D. Queue

D. Queue

time limit per test

1 second

memory limit per test

256 megabytes

input

standard input

output

standard output

Little girl Susie went shopping with her mom and she wondered how to improve service quality.

There are n people in the queue. For each person we know time t_i needed to serve him. A person will be disappointed if the time he waits is more than the time needed to serve him. The time a person waits is the total time when all the people who stand in the queue in front of him are served. Susie thought that if we swap some people in the queue, then we can decrease the number of people who are disappointed.

Help Susie find out what is the maximum number of not disappointed people can be achieved by swapping people in the queue.

Input

The first line contains integer n (1 ≤ n ≤ 10⁵).

The next line contains n integers t_i (1 ≤ t_i ≤ 10⁹), separated by spaces.

Output

Print a single number — the maximum number of not disappointed people in the queue.

Sample test(s)

input

5
15 2 1 5 3

output

4

Note

Value 4 is achieved at such an arrangement, for example: 1, 2, 3, 5, 15. Thus, you can make everything feel not disappointed except for the person with time 5.

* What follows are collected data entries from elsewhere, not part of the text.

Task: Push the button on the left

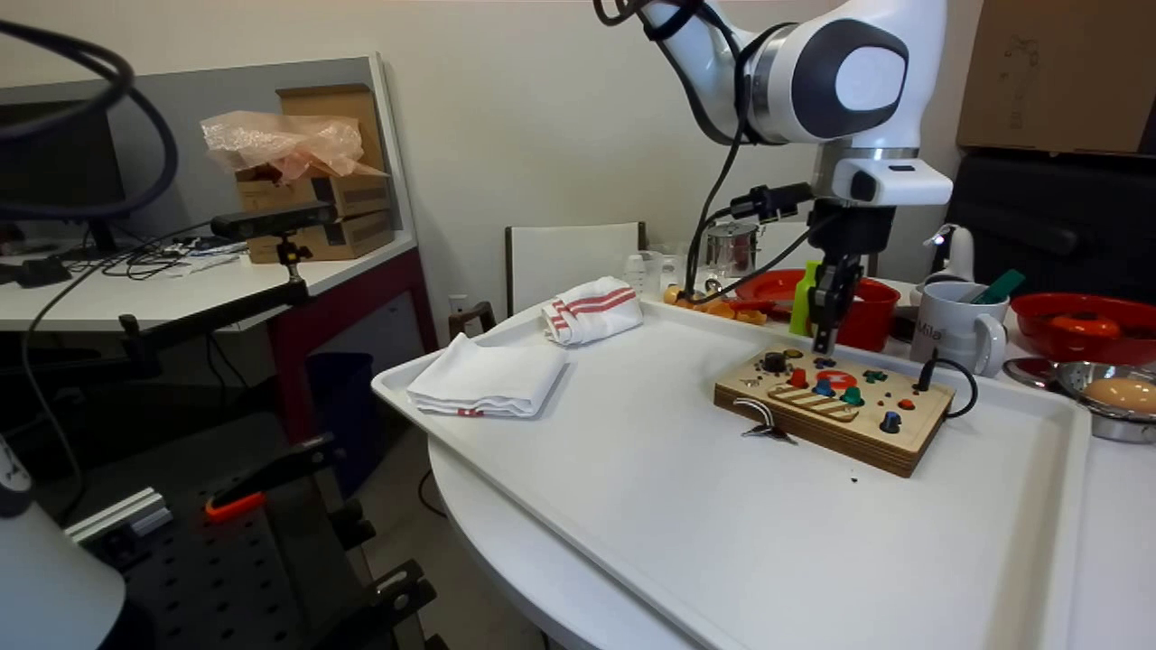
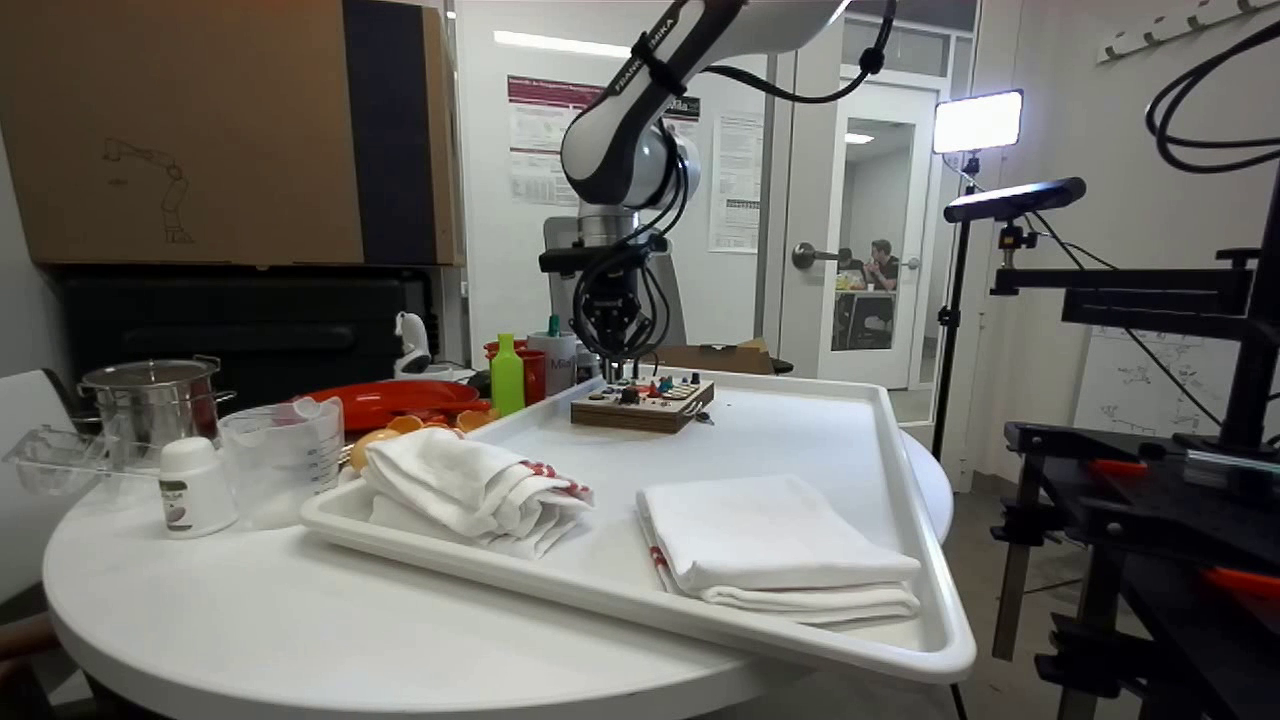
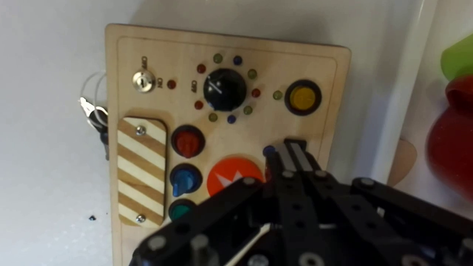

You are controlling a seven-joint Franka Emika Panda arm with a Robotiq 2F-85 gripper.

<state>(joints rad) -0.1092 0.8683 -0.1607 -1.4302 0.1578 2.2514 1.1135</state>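
Note:
The wooden control board [image 1: 840,444] lies on the white tray, and also shows in an exterior view [image 2: 625,417] and the wrist view [image 3: 258,48]. A round yellow button [image 3: 303,98] in a black ring is near one corner, at the board's far left in an exterior view [image 1: 794,353]. My gripper [image 3: 293,151] points down over the board, beside the yellow button, with its fingers together and nothing seen between them. In both exterior views the gripper [image 1: 823,348] [image 2: 620,372] is just above the board; I cannot tell if it touches. A small black part [image 3: 295,142] shows behind the fingertips.
The board also has a black dial [image 3: 224,89], a red disc [image 3: 232,173], coloured knobs [image 3: 187,142] and a key switch [image 3: 143,81]. White towels [image 1: 488,375] lie on the tray [image 1: 578,506]. A green bottle [image 2: 508,378] and a mug [image 1: 948,325] stand beyond the tray's rim.

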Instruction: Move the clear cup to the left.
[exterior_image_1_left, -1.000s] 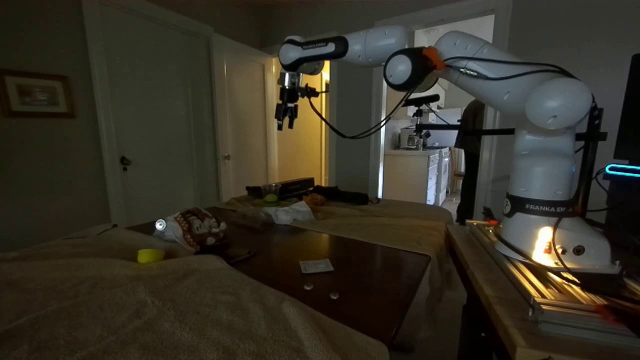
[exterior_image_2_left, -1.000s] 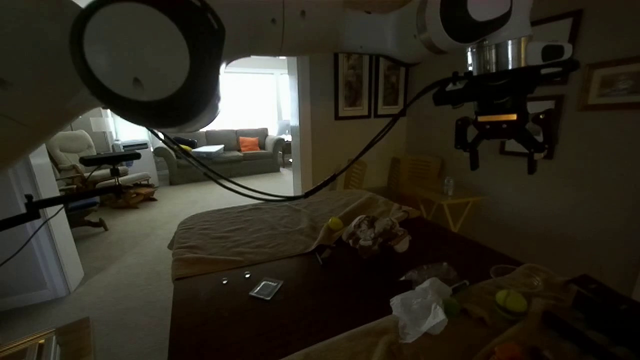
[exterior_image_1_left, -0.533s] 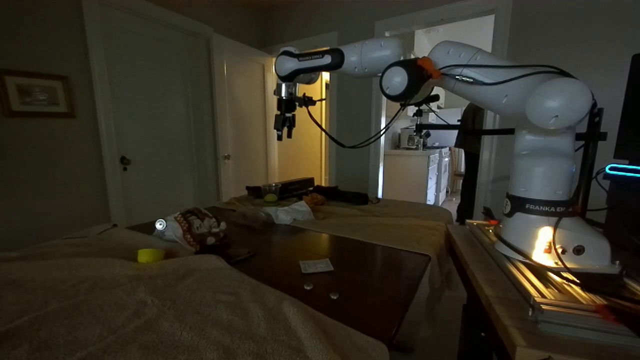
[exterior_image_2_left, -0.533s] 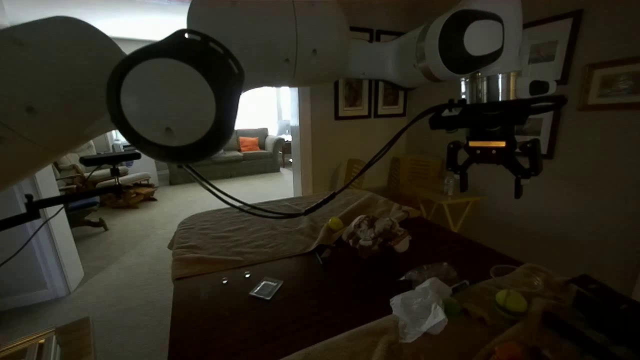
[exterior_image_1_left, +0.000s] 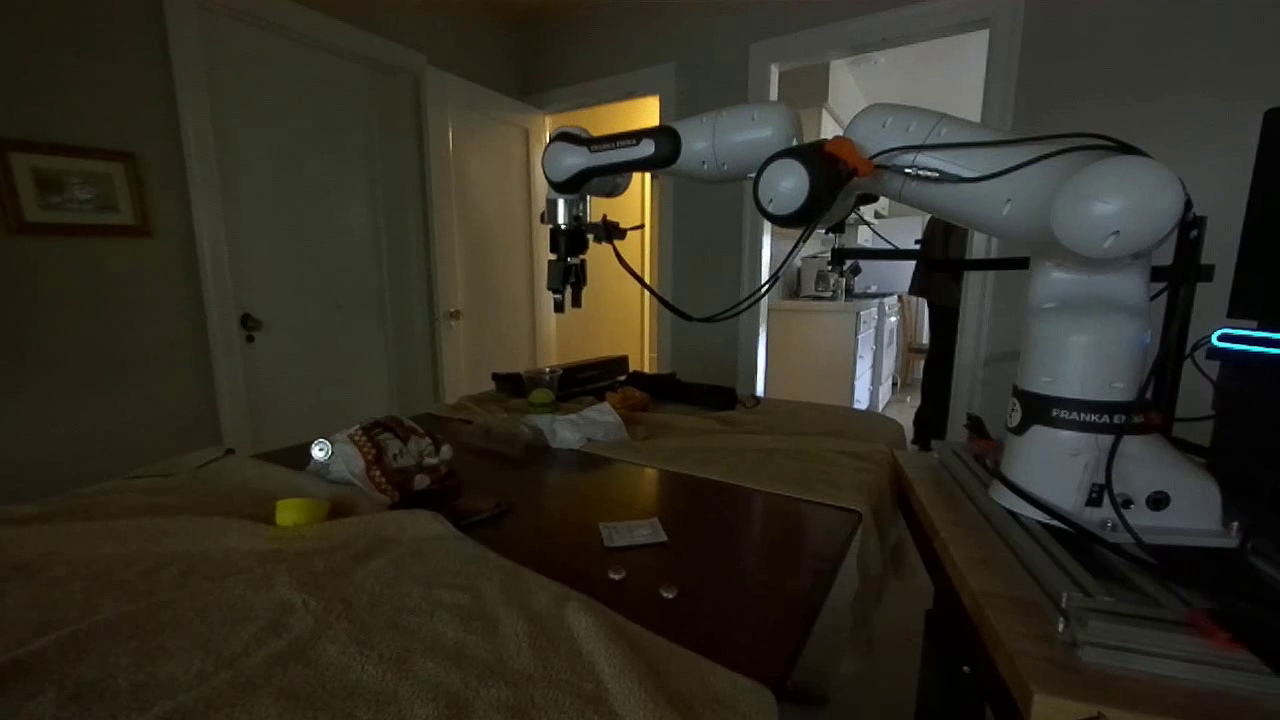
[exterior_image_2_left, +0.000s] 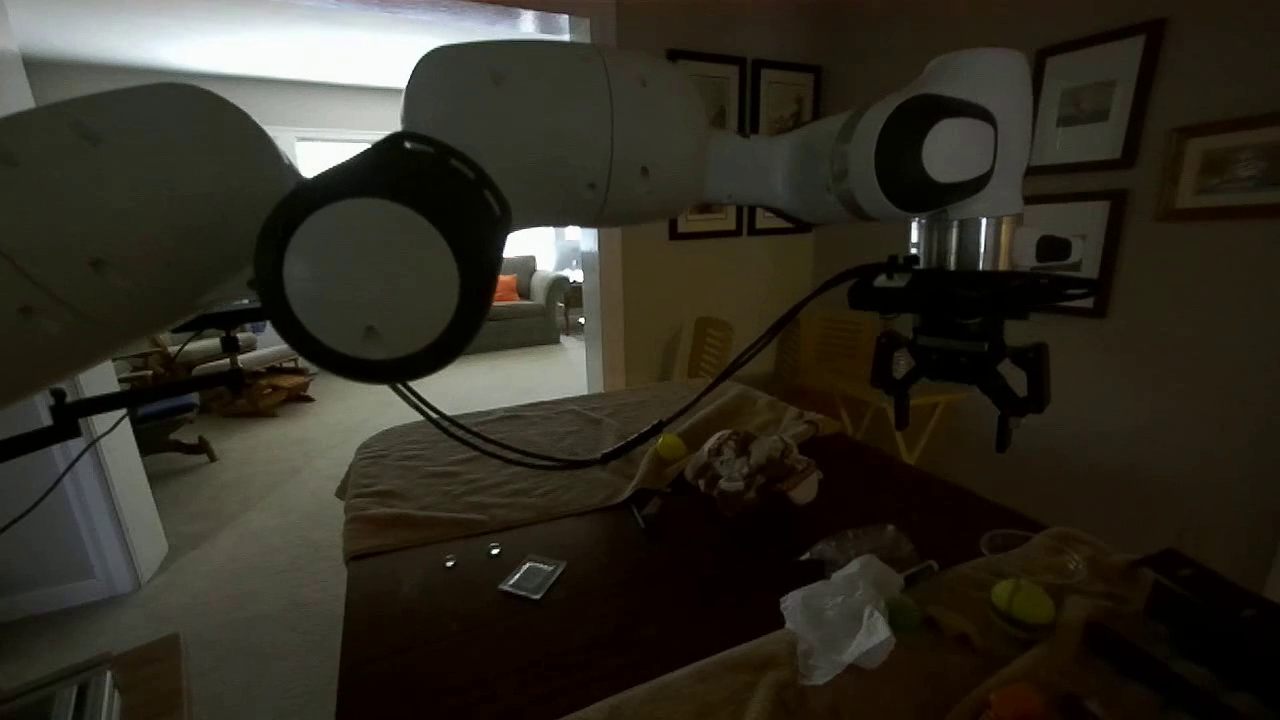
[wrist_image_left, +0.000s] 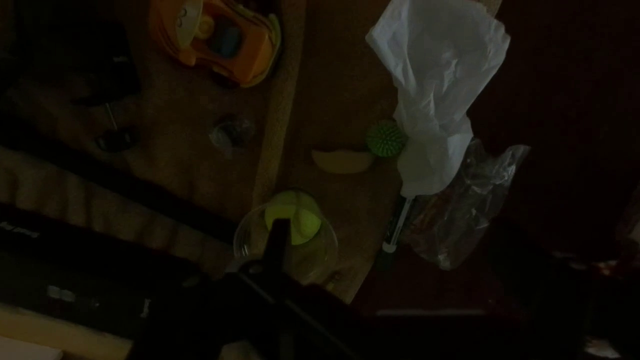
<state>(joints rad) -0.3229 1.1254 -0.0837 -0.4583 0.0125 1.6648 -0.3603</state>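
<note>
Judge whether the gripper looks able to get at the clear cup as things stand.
Probably yes: the gripper hangs open, with nothing visible blocking the way down to the clear cup. A yellow-green ball, inside or beside it (I cannot tell), might interfere.

You have lowered the arm (exterior_image_1_left: 740, 140) and its hand (exterior_image_2_left: 952, 426) in both exterior views, the cable loop (exterior_image_2_left: 612, 455) sinking with them, while the base (exterior_image_1_left: 1140, 472) has gone from warmly lit to dull and the strip (exterior_image_2_left: 958, 348) on the hand from orange to dark.
</note>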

////这个题用快排测试数据都不过，TLE，所以只能用sort排序（我也是醉了），排完序之后，定义s=0,让s与a[i]比较，如果s<=a[i],就让sum++，并且让s的值更新为s+a[i]，同时利用循环，这是一个比较省时的很好的想法，比用两个for循环好，但是由于测试数据太大，两个for只会TLE（我用这个方法做了一遍，结果不是TLE，而是WA，妈呀！感觉做的挺对的，为什么WA呢，到底哪里错了，求抱大腿！

#include<stdio.h>
#include<iostream>
#include<algorithm>
using namespace std;

int main()
{
    int n, a[100010];
    scanf("%d", &n);
    for(int i=0; i<n; i++)
    {
        scanf("%d", &a[i]);
    }
    sort(a,a+n);
    int sum=0, s=0;
    for(int i=0; i<n; i++)
    {
        if(s<=a[i])
        {
            s=s+a[i];
            sum++;
        }
    }
    printf("%d\n", sum);
    return 0;
}